Marseille.. Portugals Torjäger Cristiano Ronaldo soll gegen die Polen nun Tore verhindern. Sein Stil bei der EM ähnelt dem von Robert Lewandowski.

Cristiano Ronaldo hat sich auffallend rasch zu Lionel Messis Rücktritt aus der argentinischen Nationalmannschaft geäußert, wohl auch, weil er so schnell danach gefragt wurde. Nicht fehlen durfte in seinem Bedauern die Botschaft, selbst nicht zurücktreten zu wollen. Auch dann nicht, wenn Portugal bei der EM erneut den Titelgewinn verpassen sollte wie Argentinien jüngst bei der Copa América, die Chile gewann.

Wenn sich Ronaldo über Messi äußert, geht meist auch um die Frage, wer der bessere der beiden derzeit größten Stars ihrer Branche ist.

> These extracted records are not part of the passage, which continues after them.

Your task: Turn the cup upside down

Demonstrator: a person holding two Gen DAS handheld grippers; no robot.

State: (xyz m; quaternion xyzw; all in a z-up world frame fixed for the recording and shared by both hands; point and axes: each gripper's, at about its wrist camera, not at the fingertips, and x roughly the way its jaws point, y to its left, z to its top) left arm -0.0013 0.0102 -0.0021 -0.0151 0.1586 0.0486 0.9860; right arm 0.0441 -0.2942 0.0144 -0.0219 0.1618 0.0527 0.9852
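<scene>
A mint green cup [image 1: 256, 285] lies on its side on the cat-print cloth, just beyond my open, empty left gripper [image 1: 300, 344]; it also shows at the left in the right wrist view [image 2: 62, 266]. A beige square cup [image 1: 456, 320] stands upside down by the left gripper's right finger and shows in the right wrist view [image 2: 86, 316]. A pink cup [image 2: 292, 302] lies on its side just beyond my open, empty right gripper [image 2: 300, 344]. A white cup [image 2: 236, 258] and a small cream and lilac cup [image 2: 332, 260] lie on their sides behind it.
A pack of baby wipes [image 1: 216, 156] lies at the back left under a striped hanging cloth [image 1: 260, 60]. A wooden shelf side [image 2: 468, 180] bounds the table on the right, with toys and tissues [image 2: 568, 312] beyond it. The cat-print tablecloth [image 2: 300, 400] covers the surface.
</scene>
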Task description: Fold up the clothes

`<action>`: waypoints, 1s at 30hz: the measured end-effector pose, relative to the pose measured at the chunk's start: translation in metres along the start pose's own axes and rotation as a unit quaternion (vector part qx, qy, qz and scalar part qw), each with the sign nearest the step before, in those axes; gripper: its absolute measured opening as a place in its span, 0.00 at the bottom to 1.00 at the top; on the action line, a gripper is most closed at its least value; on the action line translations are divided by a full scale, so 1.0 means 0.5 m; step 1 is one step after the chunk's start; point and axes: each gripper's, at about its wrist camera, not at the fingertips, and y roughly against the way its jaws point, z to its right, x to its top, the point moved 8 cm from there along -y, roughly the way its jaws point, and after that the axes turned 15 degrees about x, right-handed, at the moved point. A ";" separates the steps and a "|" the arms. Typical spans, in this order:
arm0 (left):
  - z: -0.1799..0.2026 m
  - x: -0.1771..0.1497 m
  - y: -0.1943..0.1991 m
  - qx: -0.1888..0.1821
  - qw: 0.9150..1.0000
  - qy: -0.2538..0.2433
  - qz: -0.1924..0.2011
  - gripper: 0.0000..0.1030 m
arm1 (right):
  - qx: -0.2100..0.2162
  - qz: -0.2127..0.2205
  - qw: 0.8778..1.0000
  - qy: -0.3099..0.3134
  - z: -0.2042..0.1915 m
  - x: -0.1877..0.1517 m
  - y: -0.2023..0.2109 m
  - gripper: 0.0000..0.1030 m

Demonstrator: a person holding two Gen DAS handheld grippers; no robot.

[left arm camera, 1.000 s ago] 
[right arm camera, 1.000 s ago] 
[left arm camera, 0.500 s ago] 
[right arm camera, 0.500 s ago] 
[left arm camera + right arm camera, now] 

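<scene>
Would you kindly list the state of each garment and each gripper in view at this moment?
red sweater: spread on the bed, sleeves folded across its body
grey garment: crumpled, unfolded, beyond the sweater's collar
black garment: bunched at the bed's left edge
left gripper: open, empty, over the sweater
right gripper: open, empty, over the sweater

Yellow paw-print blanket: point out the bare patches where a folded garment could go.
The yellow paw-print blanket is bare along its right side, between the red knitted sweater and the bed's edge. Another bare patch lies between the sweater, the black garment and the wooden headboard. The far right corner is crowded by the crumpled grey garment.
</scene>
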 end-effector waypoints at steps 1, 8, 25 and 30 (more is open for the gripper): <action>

Bei der EM konnte Ronaldo bisher nicht wirklich Argumente sammeln. Vor dem Viertelfinale gegen Polen in Marseille (ab 21 Uhr/ live bei uns im Ticker) hat der 31-Jährige genau einen herausragenden Turniertag erwischt.

Trainer verordnete Ronaldo Abwehrarbeit

Im letzten Gruppenspiel, beim 3:3 gegen Ungarn, bereitete Ronaldo ein Tor vor und erzielte die beiden anderen selbst, eines davon äußerst filigran. Zwar mit der Fußspitze und nicht mit der Hacke, wie es hieß, aber das schmälerte die Eleganz nicht. Star-Allüren zeigte er nicht nur auf dem Platz. Unter anderem flog beim Spaziergang das Mikrofon eines Reporters in einen See, weil der Mann es gewagt hatte, Ronaldo zu fragen, ob er bereit sei für das Spiel am Abend.

Dass der Profi von Real Madrid gegen Ungarn auffällig geworden ist, hat Nationaltrainer Fernando Santos nur bedingt erfreut. „Wir haben in den ersten Spielen gut verteidigt und nicht getroffen, nun war es umgekehrt“, sagte er brummig. Die Schlüsse, die er daraus zog, waren im Achtelfinale gegen Kroatien zu beobachten, in jenem 117 Minuten langen, torlosen Gruselkick.

„Ich würde gerne ein schönes Spiel spielen, aber so gewinnt man meistens keine Turniere“, ließ Santos wissen. Es bekümmerte ihn nicht, dass Ronaldo auf gerade einmal 24 Ballkontakte gekommen war und sich beteiligen musste, Fußball zu verhindern. „Portugal ist ein Team, und Ronaldo ist ein Teamspieler“, lobte ihn Santos.

Lewandowski spielt keinen klassischen Stürmer

Ganz so schlimm wie gegen Kroatien wird es gegen Polen nicht noch einmal kommen. Aber dass Ronaldo erneut eine mannschaftsdienliche Rolle zugedacht wird, davon darf ausgegangen werden. „Sie haben viele individuell starke Spieler, und sie haben vor allem: einen der besten Stürmer der Welt“, ließ Verteidiger Ricardo Carvalho defensives Denken erkennen.

Das Kuriose ist nur: Robert Lewandowski, den Carvalho meinte, spielt bei dieser EM so ziemlich alles, nur keinen klassischen Stürmer bei den Polen. Weshalb für seine Kernkompetenz auch kaum noch Zeit und Kraft übrig bleiben.

Polens Kapitän rennt und rackert, erobert und verteilt Bälle, bewegt sich durchs Mittelfeld und auf den Flügeln. Nur Tore schießt er nicht. Dennoch bekommt der Bayern-Stürmer viel Lob für seine altruistischen Dienste. „Er zeigt in jedem Spiel, dass für ihn das Team zählt“, sagte Co-Trainer Bogdan Zajac. Cheftrainer Adam Nawalka, der die Debatte um Lewandowskis torlose Rolle ignoriert, nennt ihn „unsere Lokomotive“.

Das ist wohl das Los der beiden Star-Stürmer: Kohlen holen und den Kessel unter Dampf halten.